Record keepers respond to White's claim that he was snubbed by the big Book
Remember the time Jack White awkwardly chatted with famed astronaut Buzz Aldrin? And how we pulled out all of the best parts of that awkward chat for you? One of those parts, if you'll recall, featured White airing out his resentment of the "elitist organization" that puts out the Guinness Book of World Records — the group that failed to recognize the White Stripes' one-note concert in 2007 as the world's shortest performance. He claimed Guinness was highly subjective and named records "just whatever they want them to be" and that "they didn't think whatever we did was interesting enough to make it a record."
Of course, since a dis from a No. 1 musician is not great for business, Guinness just gave a very "Well, actually..." statement to NME, in which they point out that the White Stripes were, for the record (get it? record??), in the 2009 book. They also gave the same response to MTV this afternoon about the (non-)snub. Read their statement to NME below. Also for the record, if Jack White takes them up on their offer to "go to www.guinnessworldrecords.com and fill in a short application," SPIN would be happy to post that (no doubt hilarious) text, too.

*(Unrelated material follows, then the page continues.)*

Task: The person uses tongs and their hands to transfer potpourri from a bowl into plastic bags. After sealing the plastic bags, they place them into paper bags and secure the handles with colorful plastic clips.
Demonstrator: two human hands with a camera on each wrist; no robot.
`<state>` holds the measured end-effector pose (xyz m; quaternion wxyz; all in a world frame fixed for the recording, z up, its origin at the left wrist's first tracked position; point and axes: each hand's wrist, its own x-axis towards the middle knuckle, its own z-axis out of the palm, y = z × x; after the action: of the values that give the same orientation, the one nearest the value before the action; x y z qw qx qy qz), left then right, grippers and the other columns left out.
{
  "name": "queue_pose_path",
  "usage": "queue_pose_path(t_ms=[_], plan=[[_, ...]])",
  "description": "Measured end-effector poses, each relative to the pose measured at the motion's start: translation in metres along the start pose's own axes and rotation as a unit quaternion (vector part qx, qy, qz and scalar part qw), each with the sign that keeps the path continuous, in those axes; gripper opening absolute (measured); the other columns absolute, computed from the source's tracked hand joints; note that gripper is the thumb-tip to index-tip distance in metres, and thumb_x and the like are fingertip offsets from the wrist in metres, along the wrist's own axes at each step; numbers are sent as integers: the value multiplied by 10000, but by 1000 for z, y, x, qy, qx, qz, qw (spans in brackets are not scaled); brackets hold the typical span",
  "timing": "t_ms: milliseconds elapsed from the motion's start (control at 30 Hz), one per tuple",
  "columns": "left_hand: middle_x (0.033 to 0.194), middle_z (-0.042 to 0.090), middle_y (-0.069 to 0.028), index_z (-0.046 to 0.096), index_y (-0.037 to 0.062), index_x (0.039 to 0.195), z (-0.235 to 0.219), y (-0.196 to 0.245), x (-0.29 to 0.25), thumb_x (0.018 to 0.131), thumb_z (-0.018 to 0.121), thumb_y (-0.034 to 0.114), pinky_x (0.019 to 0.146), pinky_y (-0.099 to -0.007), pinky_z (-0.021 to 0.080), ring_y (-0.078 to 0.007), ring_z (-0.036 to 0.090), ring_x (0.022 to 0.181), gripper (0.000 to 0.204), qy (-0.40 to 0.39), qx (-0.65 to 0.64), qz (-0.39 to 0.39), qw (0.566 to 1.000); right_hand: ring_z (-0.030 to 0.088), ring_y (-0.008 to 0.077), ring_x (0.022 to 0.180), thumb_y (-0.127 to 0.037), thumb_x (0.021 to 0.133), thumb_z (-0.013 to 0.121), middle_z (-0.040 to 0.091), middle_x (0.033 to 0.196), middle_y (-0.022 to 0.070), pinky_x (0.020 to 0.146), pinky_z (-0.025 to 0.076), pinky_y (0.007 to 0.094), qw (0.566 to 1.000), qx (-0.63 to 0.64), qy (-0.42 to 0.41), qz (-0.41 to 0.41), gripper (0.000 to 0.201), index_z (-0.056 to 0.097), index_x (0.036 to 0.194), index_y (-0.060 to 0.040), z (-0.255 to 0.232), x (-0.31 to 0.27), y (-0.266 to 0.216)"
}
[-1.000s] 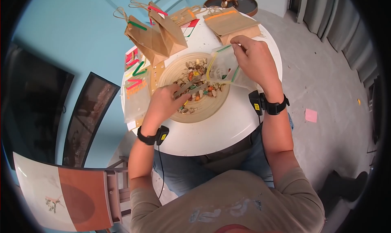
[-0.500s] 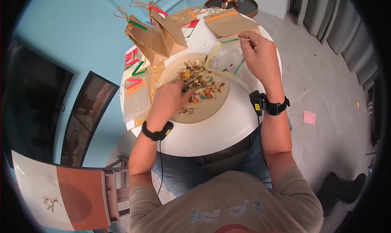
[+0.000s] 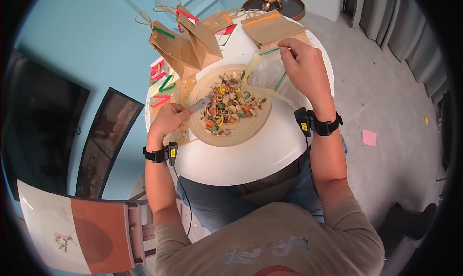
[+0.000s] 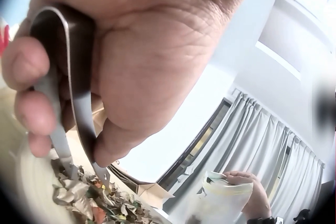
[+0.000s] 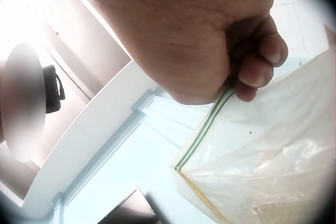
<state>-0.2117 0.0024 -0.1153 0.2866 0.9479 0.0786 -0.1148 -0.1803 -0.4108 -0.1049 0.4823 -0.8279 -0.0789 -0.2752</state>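
Note:
My left hand (image 3: pixel 169 120) grips bent metal tongs (image 3: pixel 200 104) at the left edge of a round pale plate (image 3: pixel 260 126). In the left wrist view, the tongs' bend lies inside the curled fingers, and the tips overlap the pile. A mix of dried pieces (image 3: pixel 231 104), brown, orange, yellow and green, is heaped on the plate. At the plate's right side, my right hand (image 3: pixel 306 68) pinches the zip edge of a clear zip bag (image 3: pixel 265 73). The bag's mouth is spread, its green and yellow zip lines (image 5: pixel 205 129) apart, facing the pile.
Two brown paper bags (image 3: pixel 176 56) with coloured strips stand at the back left, and a folded one (image 3: pixel 275 30) lies at the back right. Red and green bent strips (image 3: pixel 166 85) lie along the left side of the white table (image 3: pixel 241 165).
My left hand has moved left with the tongs, from over the heap to the plate's left edge. My right hand stays nearly in place, holding the bag.

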Motion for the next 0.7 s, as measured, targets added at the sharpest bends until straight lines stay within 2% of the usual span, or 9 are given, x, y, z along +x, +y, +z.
queue_pose_path(t_ms=[300, 400, 500, 600, 700], plan=[[702, 681, 13, 804, 15, 916, 12, 8, 20, 1010, 857, 408, 462, -264, 396, -68, 556, 504, 408, -54, -30, 38, 997, 801, 421, 855, -125, 1058, 682, 820, 961, 258, 829, 628, 463, 1000, 2, -25, 2, 248, 841, 1173, 27, 4, -3, -8], [707, 698, -39, 819, -17, 951, 16, 27, 20, 966, 890, 388, 533, -312, 472, -123, 628, 557, 411, -29, 29, 32, 999, 800, 427, 861, -126, 1057, 685, 817, 959, 263, 834, 629, 468, 1000, 0, -27, -4, 246, 840, 1168, 30, 6, -4, -10], [743, 742, -118, 832, -49, 996, 26, 31, 22, 926, 907, 357, 650, -383, 543, -215, 710, 656, 419, 37, 115, 101, 987, 797, 435, 864, -128, 1058, 687, 814, 959, 268, 838, 629, 474, 999, 4, -30, -9, 245, 838, 1167, 31, 9, -5, -9], [760, 747, -226, 836, -59, 1026, 36, 37, 13, 908, 910, 366, 741, -445, 586, -359, 752, 724, 447, 62, 106, 114, 986, 794, 440, 864, -131, 1059, 689, 814, 962, 266, 838, 628, 478, 999, -1, -36, -11, 245, 836, 1168, 33, 9, -5, -9], [780, 749, -261, 853, -30, 1032, 43, 38, 9, 925, 898, 344, 738, -473, 589, -412, 766, 749, 392, 71, 128, 126, 981, 793, 441, 868, -133, 1062, 690, 816, 967, 262, 836, 627, 481, 999, -5, -35, -18, 247, 835, 1173, 32, 10, -5, -7]])
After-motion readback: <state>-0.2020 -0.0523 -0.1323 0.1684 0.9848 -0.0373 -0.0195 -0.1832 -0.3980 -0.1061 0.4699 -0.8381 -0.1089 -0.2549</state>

The White Stripes were in fact recognized in the 2009 Edition of the Guinness World Records book for the shortest music concert ever when, on July 16 2007, they played just one note at St John's in Newfoundland, Canada.
Subsequent to this appearance we received a large volume of applications from bands and performers seeking to beat this record. The ultimate results of this was individuals claiming that simply appearing on stage was enough to qualify them for this record.
The results were difficult to objectively measure (for example, how many members of the crowd need to be able to see the performer before they disappear off stage?) and as such it's difficult to justify an appearance as a concert by any reasonable definition of the word.
The nature of competing to make something the 'shortest' by its very nature trivializes the activity being carried out, and Guinness World Records has been forced to reject many claims of this kind. As such, we have been forced to cease listing records for the shortest song, shortest poem, and indeed the shortest concert.
Many of us at Guinness World Records are enormous admirers of Mr. White's oeuvre, and we would be extremely pleased if he were to attempt any of the 40,000 records that are currently active on our database. In order to apply, all he needs to do is head to www.guinnessworldrecords.com, fill in a short application and grab his own slice of record-breaking glory.